PRWP Reproducibility Protocol
This protocol outlines the step-by-step process for verifying the reproducibility of research packages submitted to the World Bank’s PRWP verification team. It ensures that research findings can be independently replicated using the provided code, data, and instructions. The protocol covers the entire workflow—from receiving submissions, verifying completeness and data access, running the package in a clean environment, tracking changes with version control, and checking consistency with the original manuscript, to publishing the final reproducibility package.
1. Receive submission
- Submissions come in through MS Form.
- Power Automate sends an automatic reply to the authors, indicating feedback will be provided within two days.
- Project coordinator:
- Log new submissions in the GitHub project.
- Open an issue with the format ID: TYPE_ISO_YEAR_NUMBER (e.g., RR_NGA_2024_213).
- Types options are the following.
- PP: published paper.
- RR: Policy Research Working Paper.
- FR: Flagships and reports (this category includes databases so far).
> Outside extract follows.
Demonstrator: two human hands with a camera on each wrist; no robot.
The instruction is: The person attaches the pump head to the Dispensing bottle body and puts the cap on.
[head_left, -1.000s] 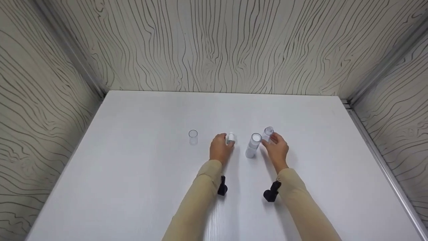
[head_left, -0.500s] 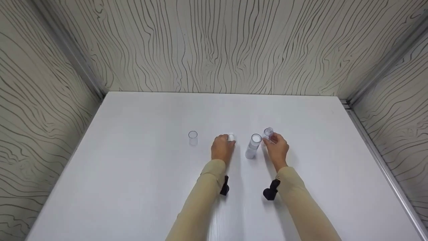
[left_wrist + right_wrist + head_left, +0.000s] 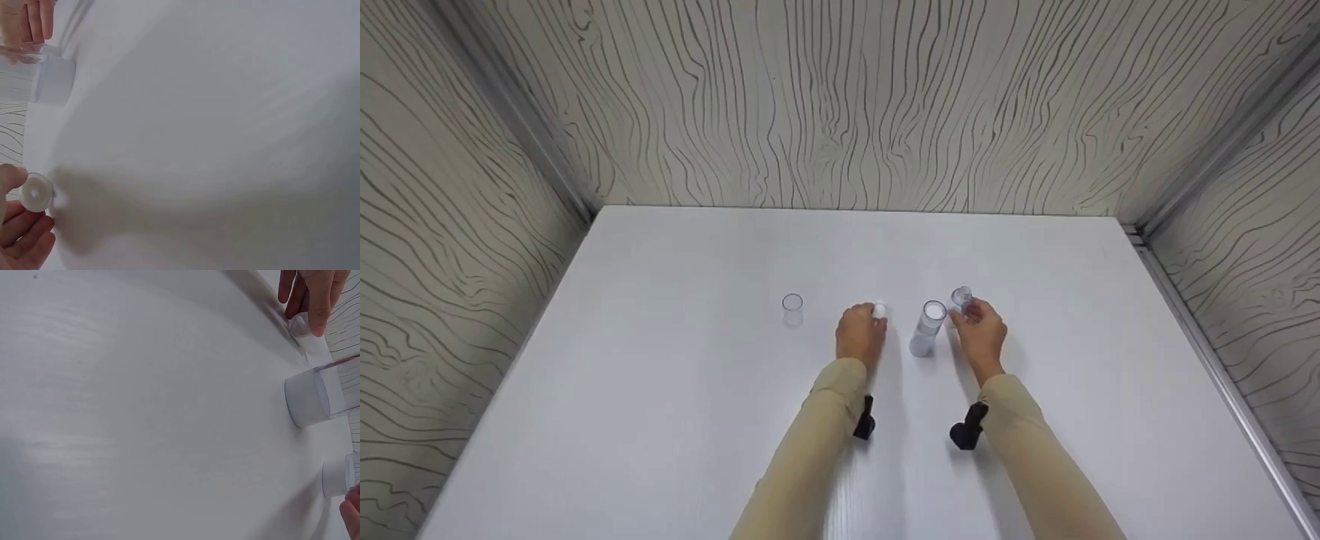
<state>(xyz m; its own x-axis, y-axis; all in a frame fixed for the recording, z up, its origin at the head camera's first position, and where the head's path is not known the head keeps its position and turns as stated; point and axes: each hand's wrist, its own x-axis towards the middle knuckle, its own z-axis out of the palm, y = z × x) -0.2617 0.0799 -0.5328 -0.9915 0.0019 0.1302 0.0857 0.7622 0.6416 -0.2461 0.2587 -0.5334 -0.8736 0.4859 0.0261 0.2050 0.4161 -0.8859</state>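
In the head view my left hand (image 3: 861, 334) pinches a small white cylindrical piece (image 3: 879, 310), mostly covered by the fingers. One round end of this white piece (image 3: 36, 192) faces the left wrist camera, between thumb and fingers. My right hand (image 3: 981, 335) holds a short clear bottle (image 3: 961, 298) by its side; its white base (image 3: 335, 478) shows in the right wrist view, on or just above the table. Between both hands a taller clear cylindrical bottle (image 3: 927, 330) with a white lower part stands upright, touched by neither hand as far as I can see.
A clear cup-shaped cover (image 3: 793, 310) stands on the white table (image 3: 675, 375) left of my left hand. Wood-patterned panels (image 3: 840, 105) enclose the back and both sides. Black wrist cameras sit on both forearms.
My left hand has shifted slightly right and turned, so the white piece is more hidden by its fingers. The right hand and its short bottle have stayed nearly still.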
- Assign the reviewer, download the files, and store them in the designated folder (onedrive named after ID)
2.a Verify completeness
- Reviewer verifies the package includes all components listed in the checklist here:
- Code files that produce results from original data (ideally, only the necessary files).
- Data files required for analysis.
- Raw outputs generated by the code.
- A README file explaining how to run the package, data sources, and any access restrictions. Alternatively, data details can be provided in a separate data availability statement.
- A link to the manuscript (if published) or a copy of the manuscript itself.
- Note any missing components, even if they don’t prevent the package from running.
- If there is no README or information on the data, return the package to the author. If there’s no main script but the README is clear, proceed but recommend adding a main script.
2.b Verify data access
- Confirm the status of the data is clear: public, private, or public but restricted from resharing.
- If data cannot be included (private or restricted), verify that the README or data availability statement provides clear access instructions.
- Ensure data access instructions are sufficiently detailed.
- The Project coordinator starts the metadata to confirm clarity in the data sources for publication.
3. Start Clean Environment
- Start with clean environments to avoid dependency conflicts. Follow these instructions:
- Stata: Link to instructions
- R: Link to instructions
- Python: Link to instructions
4. Version control with Git
- Locate the folder of the reproducibility package and add a ` .gitignore` file. You can use this template. Adjust it as needed, as this is ignoring a lot of things.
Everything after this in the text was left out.